Hollis is a town in Hillsborough County, New Hampshire, United States. The population was 8,342 at the 2020 census, having grown 9% from the 2010 population of 7,684. The town center village is listed on the National Register of Historic Places as Hollis Village Historic District.

== History ==

=== Town name ===
According to Samuel T. Worcester's history which was commissioned by the town selectmen in 1878, the town was incorporated in the province of New Hampshire on April 3, 1746, "to have continence forever by the name of Holles..."

Worcester argues that, at the time of the charter, Governor Benning Wentworth was indebted to Thomas Pelham-Holles, 1st Duke of Newcastle, for his appointment as governor. According to Worcester, it was "very much the custom with Gov. Wentworth" to name towns in honor of his friends and patrons. Thus in the same year, the towns of Pelham and Holles were incorporated, and named after the duke. Worcester cites a Mr. Bancroft who,

 "...in his history, says of him (Newcastle) that he was of so feeble a head, and so treacherous a heart that Sir Robert Walpole called his name 'Perfidy'; that Lord Halifax used to revile him as a knave and fool, and that he was so ignorant of this continent, that it was said of him, that he addressed his letters to the 'Island of New England.'"

Thomas Hollis (1659–1731) was a major benefactor of Harvard College. According to Worcester, about the year 1775, town records started appearing with the town's name spelled as "Hollis", after Thomas Hollis. Both spellings were used until about 1815, after which only the name "Hollis" appears, "...while Holles, the name of the Duke of Newcastle, has passed into merited oblivion."

=== First settlers ===

Peter Powers settlement marker

Captain Peter Powers (1707–1757), his wife Anna Keyes (1708–1798), and their two children Peter (1729–1800) and Stephen (born 1729) were the first settlers of Hollis, in 1731. In 1732, the Powers birthed the first child in Hollis, a daughter, also named Anna. According to Spaulding's history, Powers "became a noted backwoodsman and colonial land surveyor," and eventually accrued approximately 1500 acre in the north part of Hollis. Powers was also a militia officer in the French and Indian Wars and was commissioned captain by Governor Wentworth.

The younger Peter was the first college graduate from Hollis, matriculating from Harvard in 1754. He served as pastor of churches throughout New England and died at the age of 71 in Deer Island, Maine.

=== Notable events ===
- From its charter in 1746 until about 1763, Hollis was engaged in a running border dispute with Dunstable (now Nashua, New Hampshire) over a small settlement at "One Pine Hill", near Flint Pond.
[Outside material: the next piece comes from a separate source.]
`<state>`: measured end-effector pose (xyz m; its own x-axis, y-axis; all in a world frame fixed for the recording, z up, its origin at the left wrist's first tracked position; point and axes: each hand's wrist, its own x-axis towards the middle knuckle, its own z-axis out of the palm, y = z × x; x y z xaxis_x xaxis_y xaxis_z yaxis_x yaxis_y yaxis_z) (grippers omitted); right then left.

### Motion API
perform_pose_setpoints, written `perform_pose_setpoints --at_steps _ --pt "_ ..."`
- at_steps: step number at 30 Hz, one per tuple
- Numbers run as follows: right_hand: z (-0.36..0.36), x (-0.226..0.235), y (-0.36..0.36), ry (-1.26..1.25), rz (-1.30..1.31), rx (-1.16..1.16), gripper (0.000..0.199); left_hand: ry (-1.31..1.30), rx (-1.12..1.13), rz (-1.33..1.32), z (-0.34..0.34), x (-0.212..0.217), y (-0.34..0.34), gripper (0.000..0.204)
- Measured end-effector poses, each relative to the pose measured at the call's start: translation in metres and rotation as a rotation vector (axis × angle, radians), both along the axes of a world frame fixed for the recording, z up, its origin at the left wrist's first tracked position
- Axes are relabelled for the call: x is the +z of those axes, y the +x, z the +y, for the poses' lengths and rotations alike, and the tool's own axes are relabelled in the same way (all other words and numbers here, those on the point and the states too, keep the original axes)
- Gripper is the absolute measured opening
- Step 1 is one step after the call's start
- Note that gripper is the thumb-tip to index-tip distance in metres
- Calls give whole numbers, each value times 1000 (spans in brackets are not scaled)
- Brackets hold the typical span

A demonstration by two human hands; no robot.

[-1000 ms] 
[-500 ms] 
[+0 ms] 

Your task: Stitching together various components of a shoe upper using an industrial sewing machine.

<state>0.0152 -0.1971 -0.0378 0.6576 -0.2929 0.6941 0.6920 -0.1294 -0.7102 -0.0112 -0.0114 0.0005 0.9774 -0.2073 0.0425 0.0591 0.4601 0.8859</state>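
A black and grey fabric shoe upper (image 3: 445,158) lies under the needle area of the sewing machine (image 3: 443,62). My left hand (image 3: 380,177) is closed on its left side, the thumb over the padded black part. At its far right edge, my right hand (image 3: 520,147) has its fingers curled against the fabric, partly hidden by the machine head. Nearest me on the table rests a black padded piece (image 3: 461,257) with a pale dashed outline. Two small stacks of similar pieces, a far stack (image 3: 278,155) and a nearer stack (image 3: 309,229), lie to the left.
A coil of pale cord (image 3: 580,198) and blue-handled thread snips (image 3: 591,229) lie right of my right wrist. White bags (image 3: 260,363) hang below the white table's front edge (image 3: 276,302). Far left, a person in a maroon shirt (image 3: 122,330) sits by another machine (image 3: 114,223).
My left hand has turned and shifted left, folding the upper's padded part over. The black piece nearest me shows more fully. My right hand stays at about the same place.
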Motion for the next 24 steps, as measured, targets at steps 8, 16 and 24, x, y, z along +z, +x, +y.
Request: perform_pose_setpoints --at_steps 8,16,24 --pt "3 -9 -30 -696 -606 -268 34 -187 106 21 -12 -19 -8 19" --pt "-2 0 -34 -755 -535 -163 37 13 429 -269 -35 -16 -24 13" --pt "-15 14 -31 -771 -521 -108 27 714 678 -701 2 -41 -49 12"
The General Court eventually resolved the dispute in favor of Hollis.
- In 1769, a strip one and a quarter miles wide on the western border of Hollis was incorporated into the new town of Raby. In 1785, the General Court granted a petition of Raby to annex an additional three-quarters of a mile of the western Hollis border. In 1796, the name of Raby was changed to Brookline
- In 1770, by act of the General Court, Hollis annexed a portion of the town of Monson when its charter was repealed by its own request.
- In 1773, Hollis acquired some 500 acre more land from Dunstable in a dispute over the building and upkeep of a bridge over the Nashua River.
- In 1794, the town of Milford was incorporated, subsuming an area of 1000 to 1500 acre from the northwest corner of Hollis, resulting in a total size, by an 1806 survey, of some 30.67 sqmi.

=== Notable facts ===
The following is from Worcester's History of Hollis:
- When Hollis was incorporated, the town tax list comprised 54 families.
- By 1760, that number had risen to over 105 families.
- In 1767, two of the 384 slaves in New Hampshire resided in Hollis. In 1775, four of the 656 slaves in New Hampshire resided in Hollis.
- The first trial for murder in Hillsborough County was of Israel Wilkins Jr, of Hollis, for the murder of his father, Israel Wilkins Sr., on November 2, 1772. The elder Wilkins died of "a blow upon the head...of the length three inches and the depth of one inch." Wilkins Jr. was found guilty of man-slaughter, pleaded benefit of clergy, and was subsequently branded upon the thumb with the letter "T", and forced to forfeit all his goods to the King.
- Two-thirds of the grantees of the charter for the town of Plymouth, New Hampshire, were from Hollis, causing Worcester to refer to it as "A Hollis Colony".
- Eight Hollis residents were killed at the Battle of Bunker Hill.
- 125 Hollis men were in the army in whole or in part during the year 1776, approximately one tenth of the population.
  - There is a large stone and a plaque near the center of town memorializing the Nevins brothers.  They were moving the boulder out of a road when they heard about the British marching on Lexington and Concord and they left the stone where it was to join the minutemen.  Youngest brother Phineas Nevins was later killed at the battle of Bunker Hill.
- 22 Hollis men died while in the army during the Revolutionary War.
- In 1820, Hollis had five grain mills, six saw mills, one clothing mill, two taverns and four stores. By 1878, it had one grain mill, no saw or clothing mills, no taverns, and one store.

=== Railroad ===
Hollis was a station stop on the Worcester & Nashua Railroad, which built its line through the town in 1848 as part of a through route between Worcester, Massachusetts and Portland, Maine. The line was later acquired in 1886 by the Boston & Maine Railroad. The WN&P from Hollis to Nashua, New Hampshire, was abandoned in 1941, and the B&M subsequently renamed the remaining line south to Ayer, Massachusetts the Hollis Branch. The B&M continued to provide freight service until the Hollis Branch was abandoned in 1982, with a fuel dealer being the last rail customer in town.

== Geography ==
Hollis is in southern New Hampshire, along the southern edge of Hillsborough County. Its southern border is the Massachusetts state line. The town is bordered to the east by the city of Nashua.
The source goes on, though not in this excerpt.